■ **WHAT TO WORK ON**: Every line below is to be set down again exactly; any image stays out.

■ **GIVEN MATERIAL**:
**********
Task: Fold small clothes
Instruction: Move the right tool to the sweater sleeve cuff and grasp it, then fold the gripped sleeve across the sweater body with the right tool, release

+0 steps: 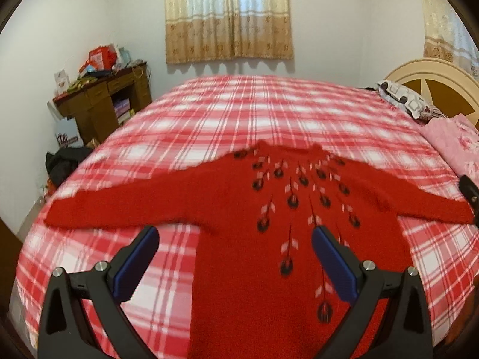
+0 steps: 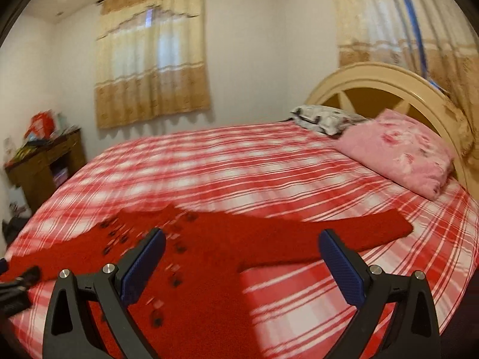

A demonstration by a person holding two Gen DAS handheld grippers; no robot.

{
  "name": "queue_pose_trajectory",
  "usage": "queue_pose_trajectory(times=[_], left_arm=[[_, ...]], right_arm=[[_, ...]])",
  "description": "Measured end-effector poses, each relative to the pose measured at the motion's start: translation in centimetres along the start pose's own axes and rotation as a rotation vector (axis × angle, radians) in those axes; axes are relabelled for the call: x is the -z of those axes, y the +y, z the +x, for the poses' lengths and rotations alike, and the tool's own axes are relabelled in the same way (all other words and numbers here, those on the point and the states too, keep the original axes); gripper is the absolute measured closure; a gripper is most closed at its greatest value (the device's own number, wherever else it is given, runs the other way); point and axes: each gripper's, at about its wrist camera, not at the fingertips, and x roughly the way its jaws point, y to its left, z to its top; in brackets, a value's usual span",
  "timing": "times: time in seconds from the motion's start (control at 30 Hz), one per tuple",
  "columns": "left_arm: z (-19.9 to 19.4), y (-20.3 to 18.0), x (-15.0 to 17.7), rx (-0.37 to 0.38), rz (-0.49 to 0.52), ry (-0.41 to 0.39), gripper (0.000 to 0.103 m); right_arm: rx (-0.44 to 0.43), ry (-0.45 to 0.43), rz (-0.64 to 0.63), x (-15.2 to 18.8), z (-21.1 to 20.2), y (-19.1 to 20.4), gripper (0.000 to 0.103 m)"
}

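On the near half of a bed (image 1: 209, 113) covered in a red-and-white plaid sheet, a red sweater (image 1: 239, 209) lies flat and face up, its hem toward the near edge and its neck toward the middle of the sheet. Both sleeves are spread wide, one reaching toward the left edge, the other toward the right edge. Dark round motifs with pale markings fan down the front from the neckline.

The left gripper (image 1: 235, 239) hangs above the sweater's lower left side, jaws wide apart and holding nothing; one blue pad sits over bare plaid, the other over the knit. The right gripper (image 2: 242, 242) hangs above the body and the right sleeve, jaws likewise spread and empty. Whether either touches the fabric cannot be told. A dark part of the right gripper shows at the right rim of the left wrist view, beside the sleeve's cuff.

At the head of the bed, a pink pillow (image 2: 398, 152) and a grey patterned pillow (image 2: 326, 118) rest against an arched cream headboard (image 2: 386, 80). Beyond the far edge, beige curtains (image 1: 229, 15) hang on a white wall, and a cluttered brown cabinet (image 1: 104, 101) stands in the left corner of the room.
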Motion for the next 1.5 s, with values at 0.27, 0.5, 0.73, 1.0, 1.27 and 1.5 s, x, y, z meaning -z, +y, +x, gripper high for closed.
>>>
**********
■ **SOLUTION TO THE EXERCISE**:
Task: Fold small clothes
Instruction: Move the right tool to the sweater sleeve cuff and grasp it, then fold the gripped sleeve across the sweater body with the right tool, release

+0 steps: 
+0 steps: 

A demonstration by a person holding two Gen DAS handheld grippers; no robot.

{
  "name": "queue_pose_trajectory",
  "usage": "queue_pose_trajectory(times=[_], left_arm=[[_, ...]], right_arm=[[_, ...]])",
  "description": "Measured end-effector poses, each relative to the pose measured at the motion's start: translation in centimetres along the start pose's own axes and rotation as a rotation vector (axis × angle, radians) in those axes; axes are relabelled for the call: x is the -z of those axes, y the +y, z the +x, for the poses' lengths and rotations alike, and the tool's own axes are relabelled in the same way (all other words and numbers here, those on the point and the states too, keep the original axes); gripper is the absolute measured closure; a gripper is most closed at its greatest value (the device's own number, wherever else it is given, runs the other way); point and axes: each gripper's, at about its wrist camera, not at the fingertips, and x roughly the way its jaws point, y to its left, z to its top; in brackets, a value's usual span",
  "timing": "times: time in seconds from the motion's start (control at 30 Hz), one per tuple",
  "columns": "left_arm: z (-19.9 to 19.4), y (-20.3 to 18.0), x (-15.0 to 17.7), rx (-0.37 to 0.38), rz (-0.49 to 0.52), ry (-0.41 to 0.39), gripper (0.000 to 0.103 m); right_arm: rx (-0.44 to 0.43), ry (-0.45 to 0.43), rz (-0.64 to 0.63), x (-15.2 to 18.8), z (-21.1 to 20.2), y (-19.1 to 20.4), gripper (0.000 to 0.103 m)"
}

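On the near half of a bed (image 1: 209, 113) covered in a red-and-white plaid sheet, a red sweater (image 1: 239, 209) lies flat and face up, its hem toward the near edge and its neck toward the middle of the sheet. Both sleeves are spread wide, one reaching toward the left edge, the other toward the right edge. Dark round motifs with pale markings fan down the front from the neckline.

The left gripper (image 1: 235, 239) hangs above the sweater's lower left side, jaws wide apart and holding nothing; one blue pad sits over bare plaid, the other over the knit. The right gripper (image 2: 242, 242) hangs above the body and the right sleeve, jaws likewise spread and empty. Whether either touches the fabric cannot be told. A dark part of the right gripper shows at the right rim of the left wrist view, beside the sleeve's cuff.

At the head of the bed, a pink pillow (image 2: 398, 152) and a grey patterned pillow (image 2: 326, 118) rest against an arched cream headboard (image 2: 386, 80). Beyond the far edge, beige curtains (image 1: 229, 15) hang on a white wall, and a cluttered brown cabinet (image 1: 104, 101) stands in the left corner of the room.
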Motion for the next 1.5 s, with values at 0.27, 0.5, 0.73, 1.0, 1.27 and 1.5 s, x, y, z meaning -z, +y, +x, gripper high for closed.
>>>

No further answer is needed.